第6回 ひとり情シスに寄り添う Google Workspace 導入術
本連載やネットの記事を通して、Google Workspace の利便性や運用管理の容易さ、セキュリティ対策への安心感などを理解していても、実際に導入しようとすると、大きな壁が立ちはだかります。それは 「過去のしがらみ」 です。Outlook や Excel に Word といった Office アプリには、「使い慣れている」 という厄介な隠れ資産があります。日本で Office アプリが普及しはじめてから、すでに四半世紀を超えているだけに、ベテランの社員ほど使い慣れた Office の UI (ユーザーインターフェース)から離れられないのです。
しかし、逆に考えると 「それこそが DX の妨げ」 にもなっているのです。「Excel を起動して、共有フォルダから見積書を開いて編集する」 という日常的な業務の習慣は、すでに旧世代の働き方になっています。そこで、限られた情報システム部門のスタッフだけで、Office のしがらみから Google Workspace へとトランスフォーメーションできる導入術を紹介します。

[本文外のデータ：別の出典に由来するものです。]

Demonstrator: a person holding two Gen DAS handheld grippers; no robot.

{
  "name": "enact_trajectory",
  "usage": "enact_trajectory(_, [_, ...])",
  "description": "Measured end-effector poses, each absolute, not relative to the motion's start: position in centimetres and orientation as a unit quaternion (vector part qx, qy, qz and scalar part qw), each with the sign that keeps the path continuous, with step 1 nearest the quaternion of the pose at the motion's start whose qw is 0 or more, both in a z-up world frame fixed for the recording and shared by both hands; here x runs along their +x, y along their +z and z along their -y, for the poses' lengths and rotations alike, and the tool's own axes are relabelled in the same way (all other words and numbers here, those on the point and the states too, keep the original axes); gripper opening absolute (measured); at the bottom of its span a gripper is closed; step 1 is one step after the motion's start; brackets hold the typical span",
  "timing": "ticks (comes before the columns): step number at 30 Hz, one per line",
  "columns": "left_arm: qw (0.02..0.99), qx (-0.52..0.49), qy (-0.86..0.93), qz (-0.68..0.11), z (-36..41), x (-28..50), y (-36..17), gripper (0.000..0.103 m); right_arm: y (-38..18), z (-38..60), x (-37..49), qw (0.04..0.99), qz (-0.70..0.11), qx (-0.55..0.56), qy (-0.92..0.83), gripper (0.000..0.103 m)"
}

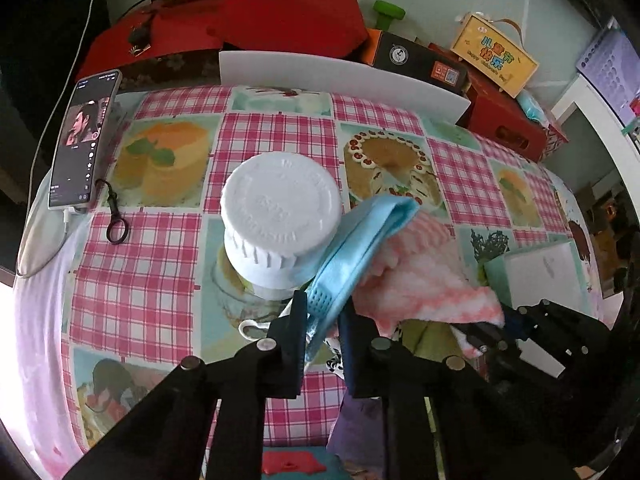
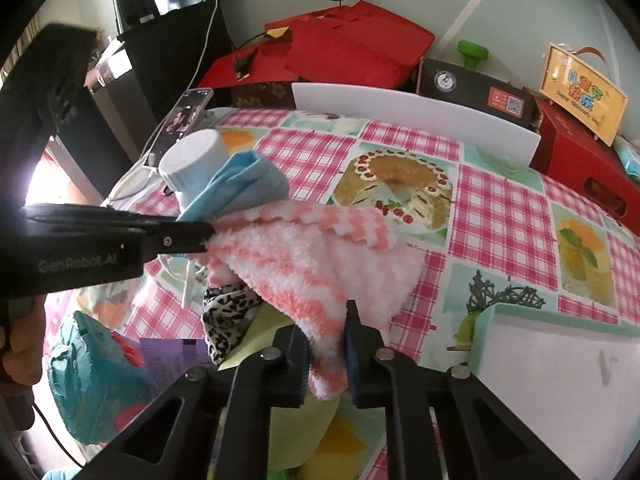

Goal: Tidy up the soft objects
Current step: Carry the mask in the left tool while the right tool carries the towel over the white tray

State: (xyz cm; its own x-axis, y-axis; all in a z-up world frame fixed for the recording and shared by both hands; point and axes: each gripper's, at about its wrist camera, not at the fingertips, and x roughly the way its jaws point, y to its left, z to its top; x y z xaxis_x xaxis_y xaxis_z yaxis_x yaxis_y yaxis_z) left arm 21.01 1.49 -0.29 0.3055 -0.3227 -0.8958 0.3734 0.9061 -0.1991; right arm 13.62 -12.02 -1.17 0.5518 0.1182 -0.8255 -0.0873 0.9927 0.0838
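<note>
Two claws are gripping cloths: the left claw (image 1: 320, 320) is pinching the blue cloth (image 1: 360, 236), the right claw (image 2: 326, 356) the pink-and-white fuzzy cloth (image 2: 320, 256) ahead, so lifting apart slowly is advisable beside the white jar (image 1: 280, 216).

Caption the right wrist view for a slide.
Right gripper shut on pink-and-white fuzzy cloth; left gripper pinches its far edge with blue cloth.

"GenRobot.AI" — on left tongs (image 2: 192, 236) body
</note>
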Motion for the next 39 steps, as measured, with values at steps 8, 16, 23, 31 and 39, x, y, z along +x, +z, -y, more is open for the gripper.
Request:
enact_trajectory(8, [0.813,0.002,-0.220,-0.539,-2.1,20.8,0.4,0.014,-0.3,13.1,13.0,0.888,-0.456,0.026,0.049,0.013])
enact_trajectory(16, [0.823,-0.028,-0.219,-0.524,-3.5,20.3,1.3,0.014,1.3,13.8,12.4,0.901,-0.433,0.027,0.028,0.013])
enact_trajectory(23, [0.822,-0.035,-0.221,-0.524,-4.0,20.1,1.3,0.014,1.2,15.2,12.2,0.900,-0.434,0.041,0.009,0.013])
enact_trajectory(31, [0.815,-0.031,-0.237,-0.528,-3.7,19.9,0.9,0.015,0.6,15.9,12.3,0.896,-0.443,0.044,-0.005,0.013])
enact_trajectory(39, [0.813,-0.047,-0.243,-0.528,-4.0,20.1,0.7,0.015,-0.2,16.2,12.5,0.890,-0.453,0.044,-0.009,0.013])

Office から Google Workspace へのトランスフォーメーション。その鍵を握るのは 「並行運用」 と 「習うより慣れろ」 の推進です。
まず 「並行運用」 では、Office から Google Workspace に切り替えるのではなく、同時に利用します。そのときに、一気に全社員分の Google Workspace のライセンスを取得するのではなく、最初は 「共有サーバー用」 として数個のライセンスを契約します。そして、社内の共有ファイルサーバーに保存されている Office 関連のファイルを Google Workspace の Google ドライブに登録(アップロード)します。Google ドライブは、Word や Excel に PowerPoint などのファイルを自動的に変換して、Google Workspace で利用できるようにしてくれます。必要なファイルのアップロードが整ったら、次に Google ドライブの 「共有」 を活用して、利用する社員のメールアドレスを登録していきます。 「共有」 では、閲覧や編集などの権限を設定できます。
ここまでの準備が整ったら、社員に Google ドライブの共有先を通達して、ファイルサーバーからの 「移行」 を促進します。Google ドライブに登録されているファイルは、ブラウザで閲覧してマウスでダブルクリックするだけで、自動的に Google スプレッドシートや Google ドキュメントなどの編集画面が表示されます。ここからは 「習うより慣れろ」 で、そのまま Google Workspace の利用を促進していきます。新規にワークシートやドキュメントを作成するのとは違い、すでに利用してきた表や文書であれば、編集機能の UI が違っていても、修正する部分は少ないので、徐々に慣れていきます。むしろ、Google スプレッドシートなどのメニューは、昔の Excel 風なのでベテラン社員ほど短期間で使いこなせるようになるでしょう。
こうして 「習うより慣れろ」 で、Google ドライブからの Google スプレッドシート利用が定着してきたら、全社員のアカウントを契約して、本格的な移行に着手します。共有サーバー代わりではなく、各自が Google Workspace のアカウントを使えるようになると、クラウドを活用した働き方は加速します。Google Workspace に加えて、rakumo を活用すると、稟議書や経費精算など、日々の業務に求められる 「承認」 や、チームでのスケジュール調整など働き方の効率アップが図れます。